Example: Implementation to find number of pairs (x, y) in an array such that x^y > y^x using naive approach.
function countPairs(A, B) {
let count = 0;
for (let i = 0; i < A.length; ++i) {
for (let j = 0; j < B.length; ++j) {
if (Math.pow(A[i], B[j]) > Math.pow(B[j], A[i])) {
count++;
}
}
}
return count;
}
const A = [1, 2, 3];
const B = [4, 5, 6];
console.log("Number of pairs:", countPairs(A, B));
Output
Number of pairs: 5
Time Complexity: O(n*m) Here, n and m are the size of array
Space Complexity: O(1)
Using Binary Search
This approach utilizes binary search and frequency counting to find pairs (x, y) in arrays A and B such that x^y > y^x.

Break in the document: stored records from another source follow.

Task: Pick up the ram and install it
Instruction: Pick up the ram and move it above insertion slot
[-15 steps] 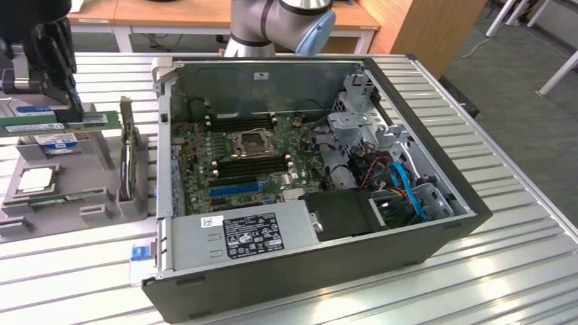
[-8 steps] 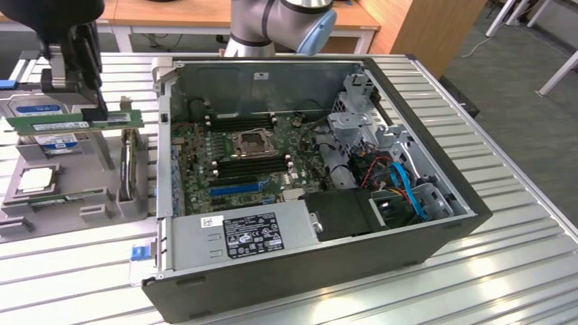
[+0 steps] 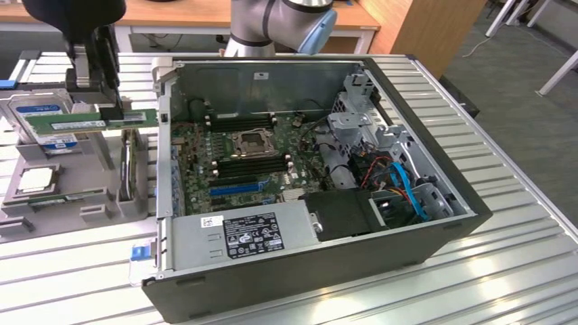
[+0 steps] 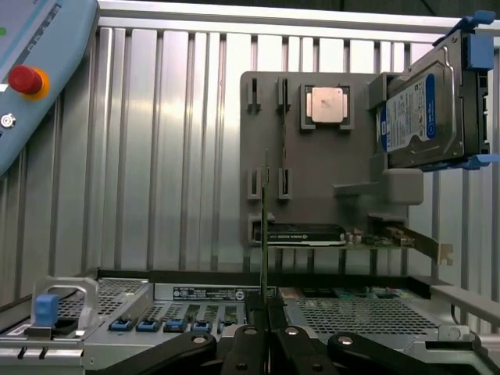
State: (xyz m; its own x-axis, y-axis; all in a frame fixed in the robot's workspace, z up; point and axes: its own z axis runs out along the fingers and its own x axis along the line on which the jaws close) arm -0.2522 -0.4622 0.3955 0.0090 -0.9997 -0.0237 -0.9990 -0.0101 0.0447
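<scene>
Watching from my desk, I see the gripper (image 3: 107,108) clenched on the ram (image 3: 91,123), its fingers (image 4: 248,348) pinched tight on either face of the green stick. In the exterior view the ram hangs level, lifted off everything; it runs out past the fingers on both sides, more of it toward the exterior view's left, with a pale label on its face. From the wrist view I get the ram (image 4: 266,226) edge-on, a thin line reaching straight out from between the fingertips of the gripper (image 4: 267,337).

Directly beneath the fingers sits the grey parts holder (image 3: 91,200), resting on the slatted metal table (image 3: 505,271). A hard drive (image 3: 40,122) with a blue-and-white label leans in the holder just behind the held stick, and a square silver processor chip (image 3: 36,179) lies lower on the same holder, apart from the fingers.

Off to the exterior view's right of the fingers lies the open computer case (image 3: 434,250), close by but not touching them. Inside it I can make out the motherboard (image 3: 194,159) and its long black memory slots (image 3: 248,166), well apart from the ram
</scene>
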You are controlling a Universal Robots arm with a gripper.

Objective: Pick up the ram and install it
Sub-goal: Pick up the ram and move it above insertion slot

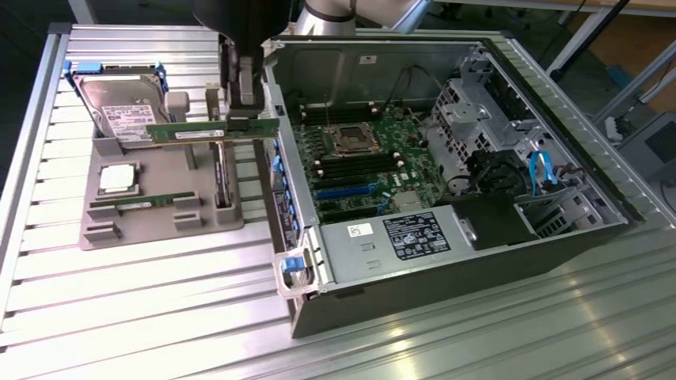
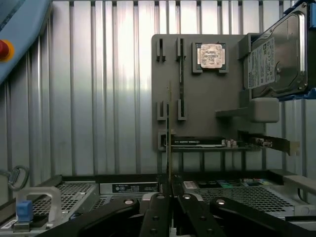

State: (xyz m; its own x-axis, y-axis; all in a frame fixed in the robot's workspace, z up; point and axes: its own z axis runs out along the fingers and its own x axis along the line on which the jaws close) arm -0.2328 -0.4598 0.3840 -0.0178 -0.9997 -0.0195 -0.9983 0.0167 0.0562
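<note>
The ram (image 1: 206, 131), a thin green stick, hangs level above the grey holder tray (image 1: 158, 231), lifted clear of its slots. My gripper (image 1: 249, 115) is shut on the end of it nearest the open computer case (image 1: 444, 237), just outside the case's wall. In the wrist view the ram (image 2: 169, 133) shows edge-on as a thin line running out from between the black fingers (image 2: 150, 210) of the gripper (image 2: 170, 200). A second green stick (image 1: 141, 202) lies in a slot of the tray. The motherboard's memory slots (image 1: 329, 165) sit inside the case.
On the tray stand a hard drive (image 1: 122, 107), a silver processor chip (image 1: 116, 179) and a dark expansion card (image 1: 223, 178) on edge. The case's upright side wall (image 1: 277, 95) rises between tray and motherboard. A red button (image 2: 4, 49) shows at the table's side.
</note>
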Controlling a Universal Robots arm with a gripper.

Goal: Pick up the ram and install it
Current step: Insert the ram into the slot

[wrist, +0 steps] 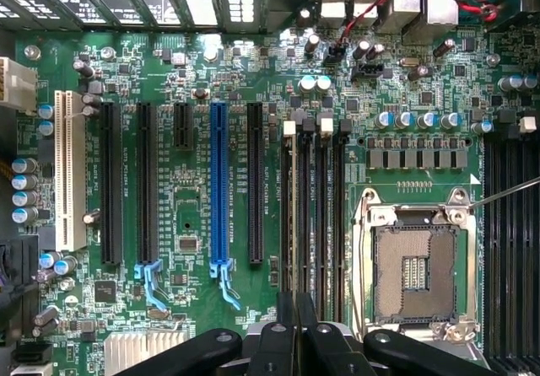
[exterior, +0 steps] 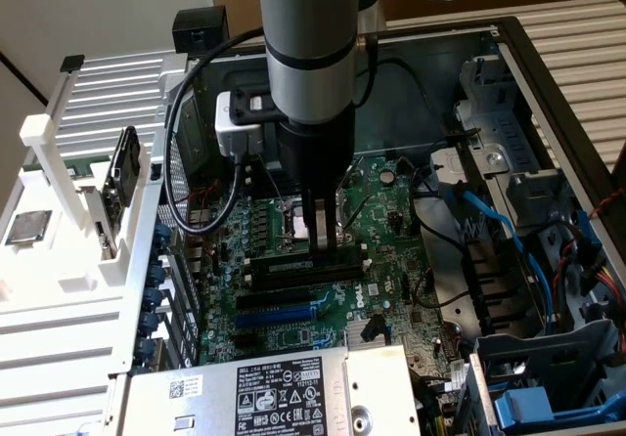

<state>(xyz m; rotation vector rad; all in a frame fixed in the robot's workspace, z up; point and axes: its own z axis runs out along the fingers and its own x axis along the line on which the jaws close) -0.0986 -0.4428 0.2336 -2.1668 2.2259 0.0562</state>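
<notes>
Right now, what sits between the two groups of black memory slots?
The open processor socket with its metal frame fills that stretch, seen in the wrist view.

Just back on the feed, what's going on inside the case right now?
The arm reaches down into the open PC case. Its hand is closed on the ram, holding it edge-down along the black memory slots beside the empty CPU socket. Whether it is fully seated cannot be told.

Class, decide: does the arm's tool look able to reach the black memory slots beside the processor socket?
Probably yes: the tool hangs just over the memory slots, its way down free.
</notes>
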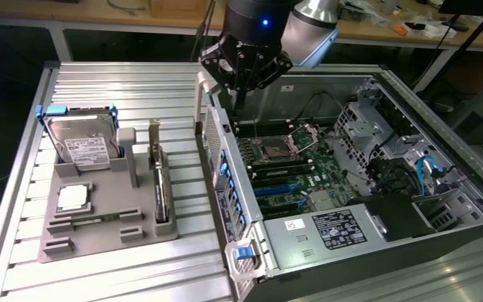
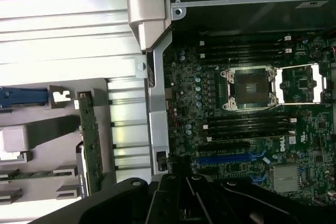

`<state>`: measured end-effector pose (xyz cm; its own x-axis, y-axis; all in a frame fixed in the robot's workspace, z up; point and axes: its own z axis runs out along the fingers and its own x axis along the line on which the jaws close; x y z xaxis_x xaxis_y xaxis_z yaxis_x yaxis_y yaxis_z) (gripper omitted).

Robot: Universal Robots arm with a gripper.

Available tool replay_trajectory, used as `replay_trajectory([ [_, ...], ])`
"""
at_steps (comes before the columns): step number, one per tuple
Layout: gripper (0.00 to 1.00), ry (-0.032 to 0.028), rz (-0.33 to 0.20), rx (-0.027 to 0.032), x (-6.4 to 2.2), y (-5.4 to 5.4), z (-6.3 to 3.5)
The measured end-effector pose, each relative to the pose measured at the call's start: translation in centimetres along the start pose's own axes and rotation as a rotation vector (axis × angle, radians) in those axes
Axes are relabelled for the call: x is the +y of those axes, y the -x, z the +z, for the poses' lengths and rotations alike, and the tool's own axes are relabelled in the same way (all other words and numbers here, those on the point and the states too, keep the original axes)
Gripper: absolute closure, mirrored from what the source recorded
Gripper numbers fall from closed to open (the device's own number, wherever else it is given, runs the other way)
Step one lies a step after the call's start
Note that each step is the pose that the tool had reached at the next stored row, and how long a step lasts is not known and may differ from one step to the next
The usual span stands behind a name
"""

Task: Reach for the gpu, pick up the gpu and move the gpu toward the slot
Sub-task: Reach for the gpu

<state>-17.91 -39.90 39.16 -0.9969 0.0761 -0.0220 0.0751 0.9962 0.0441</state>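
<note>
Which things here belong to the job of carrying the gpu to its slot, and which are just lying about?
Job in hand: thin green gpu card edge-on in the grey holder; black gripper; long blue motherboard slot.
Lying about: silver hard drive with white label; slim green memory stick; square silver processor chip.

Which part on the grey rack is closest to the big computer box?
The gpu, the thin card standing on edge at the rack's side next to the computer case. The hard drive, square chip and memory stick sit farther away.
</note>
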Motion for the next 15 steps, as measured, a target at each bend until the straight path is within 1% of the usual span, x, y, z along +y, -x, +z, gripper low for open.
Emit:
replay_trajectory([
  [3, 0.89, 0.0001, 0.000, 0.0000, -0.07, -0.9, 0.00],
  [5, 0.89, 0.0001, 0.000, -0.0001, -0.15, -1.7, -0.01],
  [6, 0.89, -0.0001, 0.000, 0.0001, -0.26, -2.9, -0.04],
  [9, 0.89, 0.0001, 0.000, -0.0001, -0.37, -4.1, -0.05],
  [13, 0.89, 0.0001, 0.000, 0.0000, -0.53, -6.1, -0.09],
  [15, 0.89, 0.0001, 0.000, 0.0000, -0.59, -6.7, -0.09],
])
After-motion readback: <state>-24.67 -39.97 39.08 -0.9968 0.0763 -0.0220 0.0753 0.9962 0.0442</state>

It first sorts array B and then calculates the frequency of elements in B[]. For each element x in array A[], it uses binary search to find the index of the smallest element greater than x in B[]. Based on the value of x and the frequencies of elements in B[], it calculates the count of pairs that satisfy the condition x^y > y^x.
Approach:
- Create a frequency array to count the occurrences of elements 0, 1, 2, 3, 4 in array B[].
- Sort array B[] in ascending order to facilitate binary search.
- Iterate through array B[] and count the frequency of elements less than 5.
- Define a function count(x, B, freq) to calculate the count of pairs for a given element x and frequency array freq in array B[].
- For each element x in array A[], use binary search to find the index of the smallest element greater than x in array B[].
- Based on the value of x and the frequencies of elements in B[], calculate the count of pairs that satisfy the condition x^y > y^x.
- Sum up the counts obtained for each element in array A[] to get the total number of pairs that satisfy the condition.
Example: Implementation to find number of pairs (x, y) in an array such that x^y > y^x using binary search approach.
function count(x, B, freq) {
if (x === 0)
return 0;
if (x === 1)
return freq[0];
const ind = B.findIndex(num => num > x);
let count = B.length - ind;
count += freq[0] + freq[1];
if (x === 2)
count -= freq[3] + freq[4];
if (x === 3)
count += freq[2];
return count;
}
function countPairs(A, B) {
const freq = new Array(5).fill(0);
B.forEach(num => {
if (num < 5)
freq[num]++;
});
B.sort((a, b) => a - b);
let totalPairs = 0;
A.forEach(x => {
totalPairs += count(x, B, freq);
});
return totalPairs;
}
const A = [1, 2, 3];
const B = [4, 5, 6];
console.log("Number of pairs:", countPairs(A, B));
Output
Number of pairs: 5
Time Complexity: O(nlogn + mlogm) Here, n and m are the size of array
Space Complexity: O(1)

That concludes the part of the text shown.